## TASK DIRECTIONS
Leave the pictures out, and repeat exactly every line from the one with "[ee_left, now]" through the end of the data below.

## DATA BELOW
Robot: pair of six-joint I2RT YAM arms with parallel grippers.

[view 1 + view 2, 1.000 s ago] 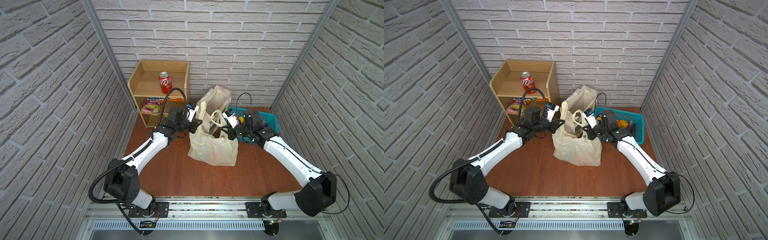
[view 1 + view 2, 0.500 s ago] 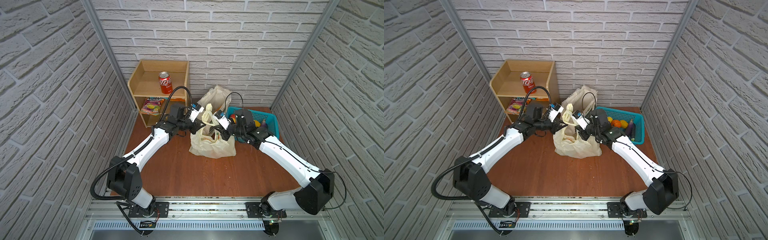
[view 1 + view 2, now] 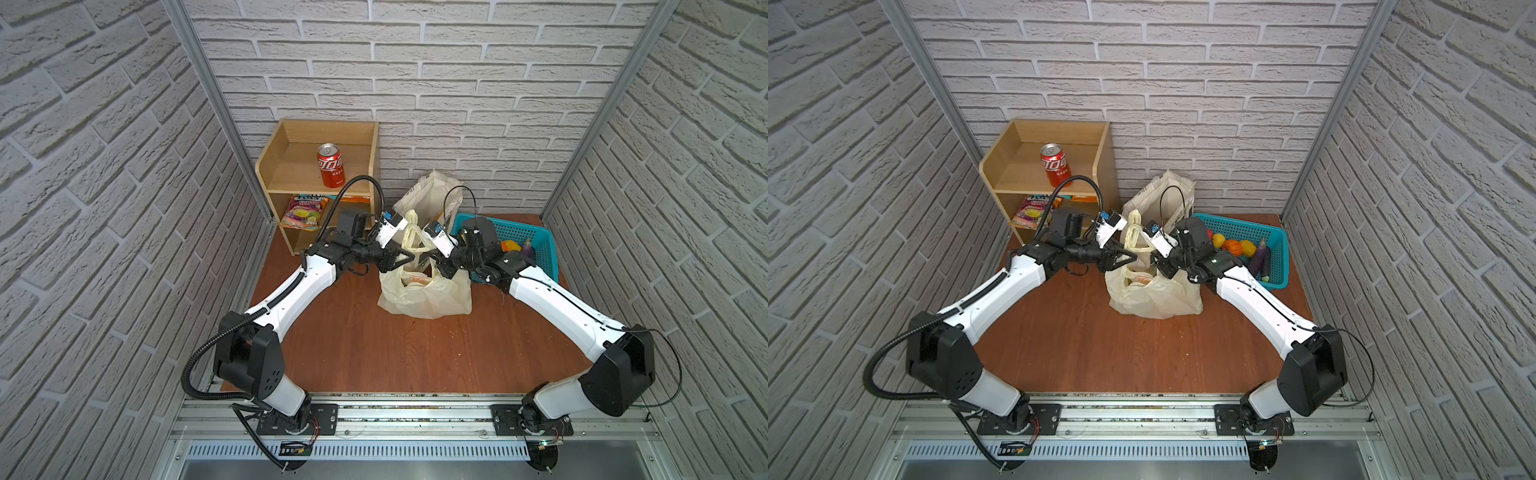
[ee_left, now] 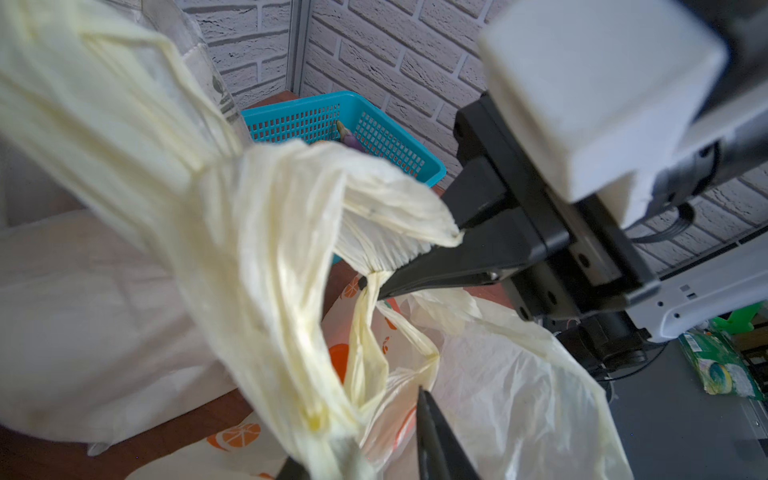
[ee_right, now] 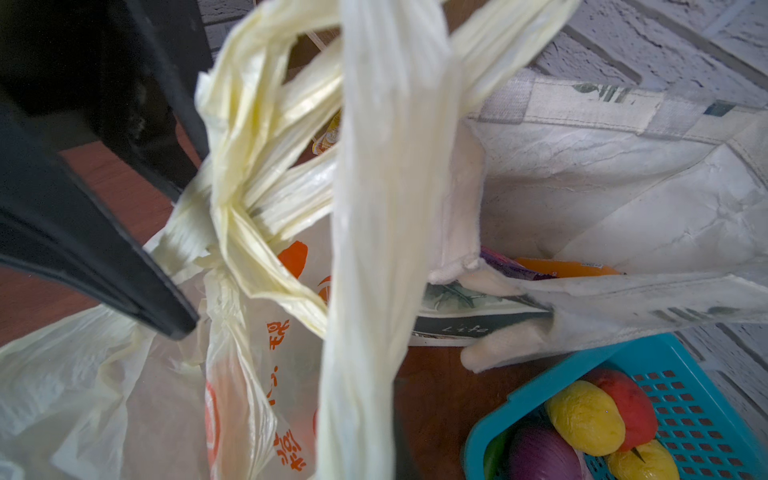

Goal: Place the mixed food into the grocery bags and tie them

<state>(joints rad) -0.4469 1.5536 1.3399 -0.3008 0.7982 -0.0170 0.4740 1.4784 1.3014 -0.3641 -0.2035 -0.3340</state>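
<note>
Parted jaws on the left gripper straddled one of the handles without pinching it. The right gripper had its jaws clamped on the other, and both sat just above the plastic bag. With only a loose crossing made and one loop free, a pull from the right side would likely undo the wrap, tip the bag, or tear its thin film. Counted: two grippers, two handles, two bags. Inside the plastic bag lay one printed packet. The tote, just behind the bag, held one purple packet and one orange can. Right of the bag stood one basket of toy fruit, with two yellow, one red and one purple showing. Behind and left of the bag, one shelf carried one cola can and one bright packet.
</note>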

## EXERCISE SOLUTION
[ee_left, now] 
[ee_right, now] 

Goal: Place the mixed food into the grocery bags and tie them

<state>(joints rad) -0.4469 1.5536 1.3399 -0.3008 0.7982 -0.0170 0.4740 1.4784 1.3014 -0.3641 -0.2035 -0.3340</state>
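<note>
Parted jaws on the left gripper straddled one of the handles without pinching it. The right gripper had its jaws clamped on the other, and both sat just above the plastic bag. With only a loose crossing made and one loop free, a pull from the right side would likely undo the wrap, tip the bag, or tear its thin film. Counted: two grippers, two handles, two bags. Inside the plastic bag lay one printed packet. The tote, just behind the bag, held one purple packet and one orange can. Right of the bag stood one basket of toy fruit, with two yellow, one red and one purple showing. Behind and left of the bag, one shelf carried one cola can and one bright packet.
</note>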

Nothing more remains for this exercise.